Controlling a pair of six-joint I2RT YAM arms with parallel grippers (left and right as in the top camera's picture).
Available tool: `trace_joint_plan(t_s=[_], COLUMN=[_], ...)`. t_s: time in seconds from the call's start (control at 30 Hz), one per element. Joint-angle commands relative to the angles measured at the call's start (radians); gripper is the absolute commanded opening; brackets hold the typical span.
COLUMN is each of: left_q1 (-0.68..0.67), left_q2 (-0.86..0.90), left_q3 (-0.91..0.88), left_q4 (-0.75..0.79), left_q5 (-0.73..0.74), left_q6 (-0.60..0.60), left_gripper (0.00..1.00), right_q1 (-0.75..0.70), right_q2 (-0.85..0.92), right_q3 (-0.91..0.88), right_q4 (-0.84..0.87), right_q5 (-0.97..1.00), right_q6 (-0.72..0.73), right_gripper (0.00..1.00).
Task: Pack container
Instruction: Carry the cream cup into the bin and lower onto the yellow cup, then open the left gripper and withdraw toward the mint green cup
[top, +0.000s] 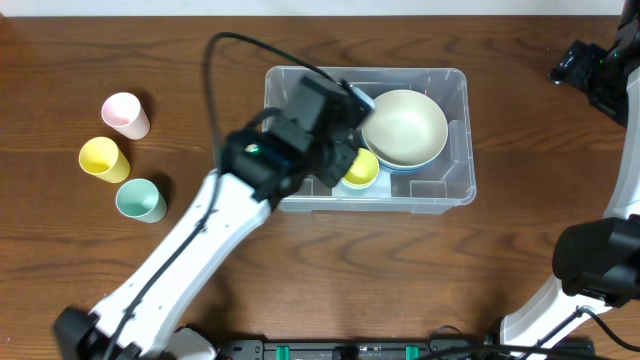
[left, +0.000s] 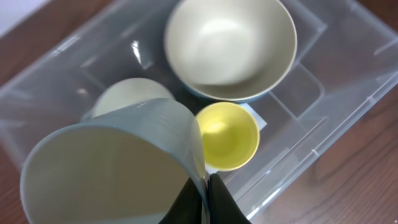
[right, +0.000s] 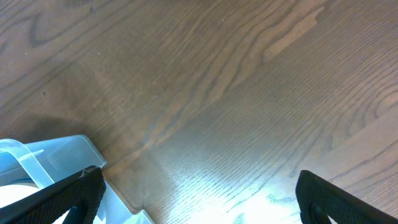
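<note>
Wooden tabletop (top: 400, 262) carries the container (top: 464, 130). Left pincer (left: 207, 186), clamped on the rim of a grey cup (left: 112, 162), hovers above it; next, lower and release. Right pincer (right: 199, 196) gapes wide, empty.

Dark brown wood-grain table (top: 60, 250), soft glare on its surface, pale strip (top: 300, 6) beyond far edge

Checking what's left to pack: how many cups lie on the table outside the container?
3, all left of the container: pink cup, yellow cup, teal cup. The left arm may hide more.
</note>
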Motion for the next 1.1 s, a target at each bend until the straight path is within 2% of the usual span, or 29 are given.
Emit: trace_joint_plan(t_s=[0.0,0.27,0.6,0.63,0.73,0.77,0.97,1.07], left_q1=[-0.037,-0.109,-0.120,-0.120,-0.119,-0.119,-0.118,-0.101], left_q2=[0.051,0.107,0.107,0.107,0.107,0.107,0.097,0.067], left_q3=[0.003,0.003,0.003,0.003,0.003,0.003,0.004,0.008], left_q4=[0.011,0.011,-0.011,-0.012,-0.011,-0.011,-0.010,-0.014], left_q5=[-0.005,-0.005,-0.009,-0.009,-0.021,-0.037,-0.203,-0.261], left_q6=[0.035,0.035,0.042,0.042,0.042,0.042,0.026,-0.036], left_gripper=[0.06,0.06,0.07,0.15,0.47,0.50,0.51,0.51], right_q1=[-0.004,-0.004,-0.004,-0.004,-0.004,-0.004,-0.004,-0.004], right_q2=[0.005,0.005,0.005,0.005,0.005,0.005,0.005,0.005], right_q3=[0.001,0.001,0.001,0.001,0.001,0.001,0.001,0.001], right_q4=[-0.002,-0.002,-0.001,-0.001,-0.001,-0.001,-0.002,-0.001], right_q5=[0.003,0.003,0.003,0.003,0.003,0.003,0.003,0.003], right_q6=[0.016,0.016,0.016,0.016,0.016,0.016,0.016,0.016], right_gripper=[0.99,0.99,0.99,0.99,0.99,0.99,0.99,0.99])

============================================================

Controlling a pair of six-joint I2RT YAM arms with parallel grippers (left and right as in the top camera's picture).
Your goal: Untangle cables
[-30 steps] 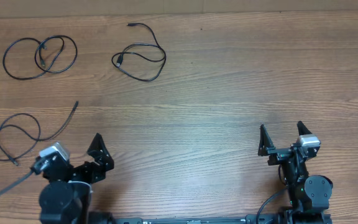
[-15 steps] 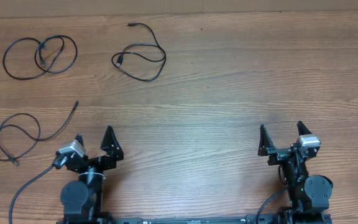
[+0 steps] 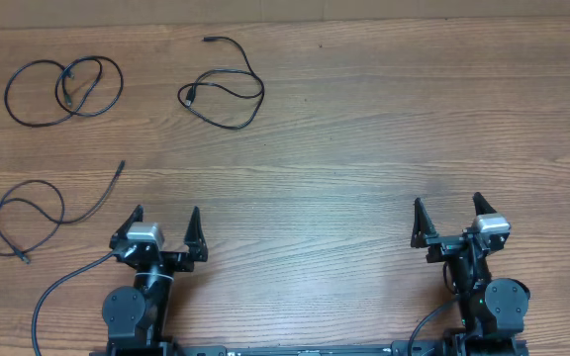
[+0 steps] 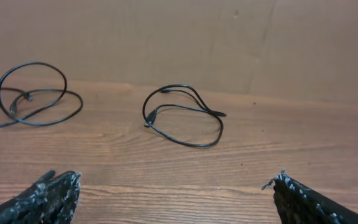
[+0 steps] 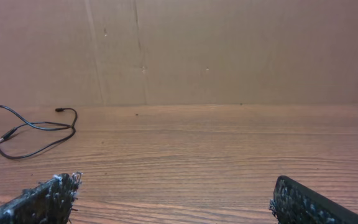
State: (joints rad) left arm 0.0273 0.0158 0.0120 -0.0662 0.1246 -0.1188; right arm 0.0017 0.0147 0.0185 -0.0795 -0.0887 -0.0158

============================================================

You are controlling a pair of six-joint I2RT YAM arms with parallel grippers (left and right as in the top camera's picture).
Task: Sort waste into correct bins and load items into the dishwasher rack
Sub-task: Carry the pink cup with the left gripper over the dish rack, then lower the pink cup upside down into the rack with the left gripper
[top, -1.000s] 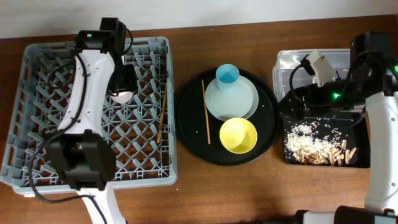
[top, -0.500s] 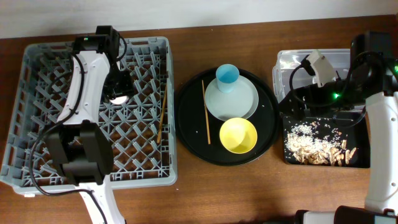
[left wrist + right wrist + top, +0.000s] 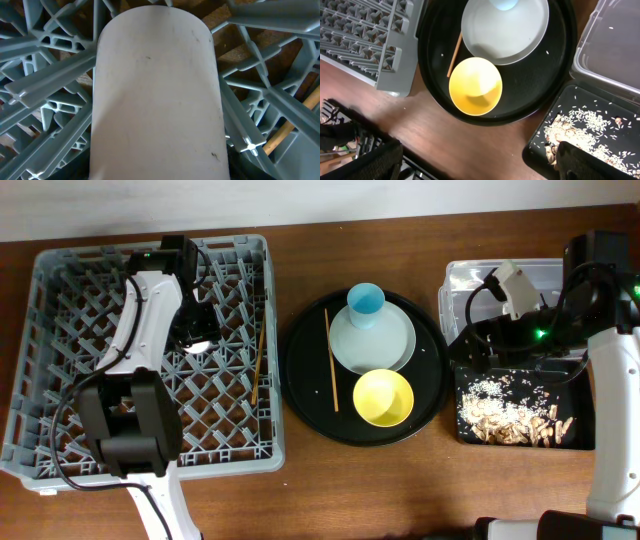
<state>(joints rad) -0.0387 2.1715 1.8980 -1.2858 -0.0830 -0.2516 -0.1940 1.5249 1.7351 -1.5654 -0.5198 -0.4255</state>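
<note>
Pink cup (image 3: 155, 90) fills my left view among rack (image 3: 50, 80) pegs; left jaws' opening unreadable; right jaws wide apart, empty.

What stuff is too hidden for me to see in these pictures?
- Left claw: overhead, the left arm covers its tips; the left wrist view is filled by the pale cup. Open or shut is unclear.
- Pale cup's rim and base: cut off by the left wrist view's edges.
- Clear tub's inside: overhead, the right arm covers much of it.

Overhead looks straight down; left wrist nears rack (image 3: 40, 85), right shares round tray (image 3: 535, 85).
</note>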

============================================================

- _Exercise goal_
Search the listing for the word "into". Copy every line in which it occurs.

- _Result for this task_
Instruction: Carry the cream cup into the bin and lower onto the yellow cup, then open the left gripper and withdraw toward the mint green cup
Task: Sort waste into correct bins and load items into the dishwasher rack
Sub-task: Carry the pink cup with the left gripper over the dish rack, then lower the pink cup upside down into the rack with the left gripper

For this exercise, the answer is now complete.